# The problem
Every line from the beginning of the data through the line containing "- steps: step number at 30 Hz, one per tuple" should be reproduced exactly, and no further lines should be output.

Saved entries:
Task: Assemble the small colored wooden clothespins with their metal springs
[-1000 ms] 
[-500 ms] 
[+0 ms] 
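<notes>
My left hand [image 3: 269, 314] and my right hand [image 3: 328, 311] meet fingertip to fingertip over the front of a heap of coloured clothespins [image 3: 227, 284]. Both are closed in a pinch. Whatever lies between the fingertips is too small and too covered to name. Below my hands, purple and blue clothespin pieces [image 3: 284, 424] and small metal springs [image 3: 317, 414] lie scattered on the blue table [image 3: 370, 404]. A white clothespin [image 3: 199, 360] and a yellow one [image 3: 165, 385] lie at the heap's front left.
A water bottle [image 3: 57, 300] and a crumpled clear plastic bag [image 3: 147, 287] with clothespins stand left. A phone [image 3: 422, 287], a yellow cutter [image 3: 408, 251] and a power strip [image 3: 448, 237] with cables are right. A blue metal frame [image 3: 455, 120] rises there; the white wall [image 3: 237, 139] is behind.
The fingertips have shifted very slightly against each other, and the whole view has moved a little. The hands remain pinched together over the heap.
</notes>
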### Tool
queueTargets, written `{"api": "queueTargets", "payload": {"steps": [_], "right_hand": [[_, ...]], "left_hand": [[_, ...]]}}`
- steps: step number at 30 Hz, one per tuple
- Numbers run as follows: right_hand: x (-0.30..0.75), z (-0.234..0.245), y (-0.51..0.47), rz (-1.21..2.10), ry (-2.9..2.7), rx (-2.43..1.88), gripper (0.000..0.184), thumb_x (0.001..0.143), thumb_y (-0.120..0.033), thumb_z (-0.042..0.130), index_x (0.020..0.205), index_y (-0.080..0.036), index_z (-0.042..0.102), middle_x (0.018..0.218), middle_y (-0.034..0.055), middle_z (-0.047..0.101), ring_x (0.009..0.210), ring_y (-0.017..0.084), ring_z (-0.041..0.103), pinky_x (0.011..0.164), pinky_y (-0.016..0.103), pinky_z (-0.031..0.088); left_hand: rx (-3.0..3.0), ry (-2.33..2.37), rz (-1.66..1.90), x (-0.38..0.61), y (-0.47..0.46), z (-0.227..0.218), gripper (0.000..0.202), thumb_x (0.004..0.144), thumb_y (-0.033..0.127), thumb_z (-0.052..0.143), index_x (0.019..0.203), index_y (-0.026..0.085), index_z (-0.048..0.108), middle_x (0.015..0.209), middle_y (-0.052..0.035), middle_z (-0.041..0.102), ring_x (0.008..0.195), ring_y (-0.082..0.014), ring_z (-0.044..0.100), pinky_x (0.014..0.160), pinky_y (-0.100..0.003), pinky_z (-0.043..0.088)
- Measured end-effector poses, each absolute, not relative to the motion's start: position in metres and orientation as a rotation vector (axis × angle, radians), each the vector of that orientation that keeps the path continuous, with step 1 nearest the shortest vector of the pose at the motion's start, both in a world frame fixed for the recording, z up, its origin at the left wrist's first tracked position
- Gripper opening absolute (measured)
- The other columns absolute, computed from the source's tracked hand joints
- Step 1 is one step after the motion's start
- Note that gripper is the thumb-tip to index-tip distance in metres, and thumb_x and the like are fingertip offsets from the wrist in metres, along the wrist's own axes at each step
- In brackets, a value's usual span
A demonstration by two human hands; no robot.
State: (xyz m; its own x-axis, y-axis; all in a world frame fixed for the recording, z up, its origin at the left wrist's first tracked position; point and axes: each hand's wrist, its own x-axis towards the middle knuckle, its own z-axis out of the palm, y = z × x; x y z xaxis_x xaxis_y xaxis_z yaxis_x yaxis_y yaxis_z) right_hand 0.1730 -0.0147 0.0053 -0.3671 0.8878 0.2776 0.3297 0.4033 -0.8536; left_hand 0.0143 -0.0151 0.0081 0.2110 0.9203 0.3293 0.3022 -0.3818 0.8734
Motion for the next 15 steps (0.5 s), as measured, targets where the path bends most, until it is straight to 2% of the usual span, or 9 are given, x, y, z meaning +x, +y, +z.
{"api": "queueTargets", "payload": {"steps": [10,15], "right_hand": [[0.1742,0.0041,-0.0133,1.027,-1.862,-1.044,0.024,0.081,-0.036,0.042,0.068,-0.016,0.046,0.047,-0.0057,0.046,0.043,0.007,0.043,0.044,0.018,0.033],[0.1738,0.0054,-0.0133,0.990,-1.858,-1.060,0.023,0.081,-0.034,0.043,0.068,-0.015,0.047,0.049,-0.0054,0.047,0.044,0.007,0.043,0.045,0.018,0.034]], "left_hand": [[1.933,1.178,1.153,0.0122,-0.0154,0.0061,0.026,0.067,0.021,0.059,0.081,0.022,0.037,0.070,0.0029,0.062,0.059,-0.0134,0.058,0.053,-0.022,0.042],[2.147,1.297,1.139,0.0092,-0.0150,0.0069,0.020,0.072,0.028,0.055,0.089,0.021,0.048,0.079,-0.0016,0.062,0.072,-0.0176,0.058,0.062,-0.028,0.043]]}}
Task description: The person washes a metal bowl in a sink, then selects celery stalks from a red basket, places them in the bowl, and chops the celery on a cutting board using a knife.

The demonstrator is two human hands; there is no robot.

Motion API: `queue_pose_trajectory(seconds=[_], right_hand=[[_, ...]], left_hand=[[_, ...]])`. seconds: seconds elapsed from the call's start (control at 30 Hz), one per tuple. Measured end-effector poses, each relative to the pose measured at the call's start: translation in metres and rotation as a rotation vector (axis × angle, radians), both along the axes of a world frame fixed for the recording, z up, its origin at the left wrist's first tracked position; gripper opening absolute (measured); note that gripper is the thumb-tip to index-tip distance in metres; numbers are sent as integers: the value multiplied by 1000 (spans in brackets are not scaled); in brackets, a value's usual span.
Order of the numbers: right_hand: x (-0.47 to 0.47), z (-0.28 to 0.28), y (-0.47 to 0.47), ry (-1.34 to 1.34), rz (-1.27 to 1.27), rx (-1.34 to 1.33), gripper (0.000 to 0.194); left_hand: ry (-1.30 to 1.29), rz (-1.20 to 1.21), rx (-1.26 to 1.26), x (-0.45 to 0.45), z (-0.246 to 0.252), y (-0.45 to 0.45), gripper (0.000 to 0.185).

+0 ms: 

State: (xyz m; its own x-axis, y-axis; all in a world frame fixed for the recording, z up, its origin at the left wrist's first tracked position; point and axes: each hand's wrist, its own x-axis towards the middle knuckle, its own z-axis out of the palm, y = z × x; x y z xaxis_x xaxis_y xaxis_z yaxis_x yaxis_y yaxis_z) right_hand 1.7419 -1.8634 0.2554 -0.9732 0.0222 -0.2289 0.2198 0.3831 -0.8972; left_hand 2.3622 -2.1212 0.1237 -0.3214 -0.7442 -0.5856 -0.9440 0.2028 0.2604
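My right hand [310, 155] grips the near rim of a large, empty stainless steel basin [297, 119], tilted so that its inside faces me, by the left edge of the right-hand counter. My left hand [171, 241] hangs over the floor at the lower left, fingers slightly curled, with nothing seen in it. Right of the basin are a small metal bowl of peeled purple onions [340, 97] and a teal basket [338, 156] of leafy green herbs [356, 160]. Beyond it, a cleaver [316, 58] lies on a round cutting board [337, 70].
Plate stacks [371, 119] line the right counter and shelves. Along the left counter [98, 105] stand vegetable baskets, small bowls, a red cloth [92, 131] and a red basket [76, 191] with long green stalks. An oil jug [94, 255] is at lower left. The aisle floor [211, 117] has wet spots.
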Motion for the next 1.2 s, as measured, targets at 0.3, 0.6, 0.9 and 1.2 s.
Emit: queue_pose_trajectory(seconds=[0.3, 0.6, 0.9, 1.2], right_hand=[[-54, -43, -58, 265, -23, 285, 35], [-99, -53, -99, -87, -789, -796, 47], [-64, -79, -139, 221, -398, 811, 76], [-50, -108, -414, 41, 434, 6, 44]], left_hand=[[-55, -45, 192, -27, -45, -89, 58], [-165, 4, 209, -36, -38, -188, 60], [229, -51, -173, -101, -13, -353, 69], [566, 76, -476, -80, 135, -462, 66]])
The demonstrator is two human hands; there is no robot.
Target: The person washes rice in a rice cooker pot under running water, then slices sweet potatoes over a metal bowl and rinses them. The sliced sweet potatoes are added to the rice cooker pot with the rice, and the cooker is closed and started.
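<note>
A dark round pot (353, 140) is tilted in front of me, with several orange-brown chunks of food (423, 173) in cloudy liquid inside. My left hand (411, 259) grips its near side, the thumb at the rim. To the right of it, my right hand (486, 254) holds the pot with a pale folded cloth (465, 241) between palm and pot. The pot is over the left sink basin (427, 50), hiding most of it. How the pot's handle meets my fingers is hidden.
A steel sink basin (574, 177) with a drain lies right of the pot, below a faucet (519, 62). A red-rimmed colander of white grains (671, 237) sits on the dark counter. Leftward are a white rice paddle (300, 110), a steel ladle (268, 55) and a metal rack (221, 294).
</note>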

# Result
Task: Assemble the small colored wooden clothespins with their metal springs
[-1000 ms] 
[-500 ms] 
[+0 ms] 
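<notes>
My left hand [image 3: 269, 314] and my right hand [image 3: 328, 311] meet fingertip to fingertip over the front of a heap of coloured clothespins [image 3: 227, 284]. Both are closed in a pinch. Whatever lies between the fingertips is too small and too covered to name. Below my hands, purple and blue clothespin pieces [image 3: 284, 424] and small metal springs [image 3: 317, 414] lie scattered on the blue table [image 3: 370, 404]. A white clothespin [image 3: 199, 360] and a yellow one [image 3: 165, 385] lie at the heap's front left.
A water bottle [image 3: 57, 300] and a crumpled clear plastic bag [image 3: 147, 287] with clothespins stand left. A phone [image 3: 422, 287], a yellow cutter [image 3: 408, 251] and a power strip [image 3: 448, 237] with cables are right. A blue metal frame [image 3: 455, 120] rises there; the white wall [image 3: 237, 139] is behind.
The fingertips have shifted very slightly against each other, and the whole view has moved a little. The hands remain pinched together over the heap.
</notes>
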### Tool
queueTargets, written `{"api": "queueTargets", "payload": {"steps": [_], "right_hand": [[_, ...]], "left_hand": [[_, ...]]}}`
- steps: step number at 30 Hz, one per tuple

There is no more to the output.